### Process CLUSTER CDF files, extract necessary information, output as netCDF

In [2]:
import pandas as pd
import numpy as np
import cdflib
from datetime import datetime
import xarray as xr
import re
import os

### Loading variable and attribute info

In [7]:
dir_path = "./5vbf"
files = os.listdir(dir_path)

file_in = cdflib.CDF(os.path.join(dir_path, files[0]))

file_info = file_in.cdf_info()
zvarinfo = file_info.zVariables

znum = []
zvar = []
zdim = []
zfill = []
zdtype = []

for i in zvarinfo:
    ivar = file_in.varinq(i)
    znum.append(ivar.Num)
    zvar.append(ivar.Variable)
    zdim.append(ivar.Dim_Sizes)
    zdtype.append(ivar.Data_Type_Description)
    try:
        zfill.append(file_in.varattsget(i)['FILLVAL'])
    except KeyError:
        zfill.append('NaN')
        continue

pd.DataFrame({'zvar': zvar, 'zdim': zdim, 'ztype': zdtype, 'zfill': zfill})
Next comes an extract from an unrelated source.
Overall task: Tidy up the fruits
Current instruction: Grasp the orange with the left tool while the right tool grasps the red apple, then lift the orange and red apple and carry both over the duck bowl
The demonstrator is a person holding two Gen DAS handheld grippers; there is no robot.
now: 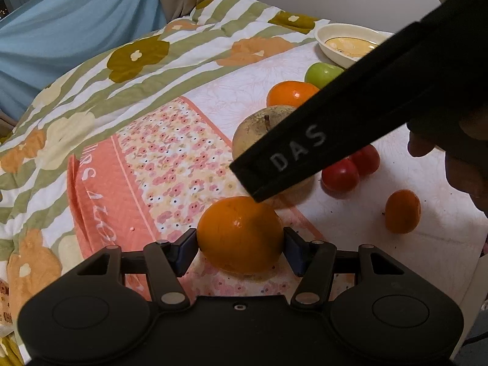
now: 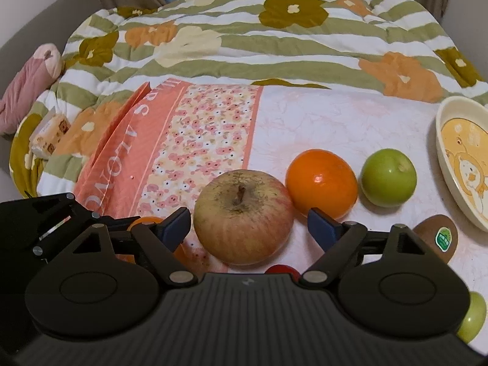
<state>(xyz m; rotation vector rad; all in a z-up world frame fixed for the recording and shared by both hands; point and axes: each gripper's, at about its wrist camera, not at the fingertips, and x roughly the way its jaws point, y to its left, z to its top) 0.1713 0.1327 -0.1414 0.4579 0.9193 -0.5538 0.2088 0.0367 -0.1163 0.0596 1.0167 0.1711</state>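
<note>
In the left wrist view my left gripper [image 1: 241,244] has its blue pads against both sides of an orange [image 1: 241,235] resting on the floral cloth. The right gripper's black body [image 1: 350,116] crosses above a big reddish-yellow apple [image 1: 259,131]. In the right wrist view my right gripper [image 2: 248,228] is open around that apple [image 2: 244,216], with a gap showing beside the right pad. Behind it lie another orange [image 2: 321,187] and a green apple [image 2: 389,181]. A cream cartoon bowl [image 2: 442,140] sits at the right.
A kiwi with a sticker [image 2: 436,238] and another green fruit [image 2: 472,317] lie at the right. Two red fruits [image 1: 350,170] and a small orange [image 1: 402,212] lie behind the apple. A tissue pack [image 2: 48,135] and pink cloth [image 2: 27,91] lie at the left.
</note>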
Unnamed: 0,zvar,zdim,ztype,zfill
0,time_tags__C2_CP_FGM_5VPS,[],CDF_EPOCH,315569519999000.0
1,half_interval__C2_CP_FGM_5VPS,[],CDF_FLOAT,-1.0000000150474662e+30
2,B_vec_xyz_gse__C2_CP_FGM_5VPS,[3],CDF_FLOAT,-1.0000000150474662e+30
3,B_mag__C2_CP_FGM_5VPS,[],CDF_FLOAT,-1.0000000150474662e+30
4,sc_pos_xyz_gse__C2_CP_FGM_5VPS,[3],CDF_FLOAT,-1.0000000150474662e+30
5,range__C2_CP_FGM_5VPS,[],CDF_INT4,-9.0
6,tm__C2_CP_FGM_5VPS,[],CDF_INT4,-99.0
7,B_vec_xyz_gse__C2_CP_FGM_5VPS_REPRESENTATION_1,[3],CDF_CHAR,
8,B_vec_xyz_gse__C2_CP_FGM_5VPS_LABEL_1,[3],CDF_CHAR,
9,sc_pos_xyz_gse__C2_CP_FGM_5VPS_REPRESENTATION_1,[3],CDF_CHAR,


Need to change data['example-z-var']

In [4]:
%%time

bvec = np.zeros((1,3), dtype='object')
dt = np.zeros((1,), dtype='object')

i = 0
for file in files:
    if file.endswith(".cdf"):
        file_path = os.path.join(dir_path, file)
        data_store = cdflib.CDF(file_path)
        time_store = data_store[zvar[0]]
        dt_store = pd.to_datetime(cdflib.cdfepoch.to_datetime(time_store))
        dt = np.append(dt, dt_store, axis=0)
        bvec_store = data_store[zvar[2]]
        bvec = np.append(bvec, bvec_store, axis=0)

dt = dt[1:]
dt[dt == float(zfill[0])] = 'NaN'

bvec = bvec[1:]
bvec[bvec == float(zfill[2])] = 'NaN'

out = xr.DataArray(data = bvec, dims = ("t","x"), coords = {"t": dt, "x": ['x', 'y', 'z']}, name = 'bvec')
out.to_netcdf('fgm_bvec.nc')

CPU times: total: 1h 34min 18s
Wall time: 1h 53min 54s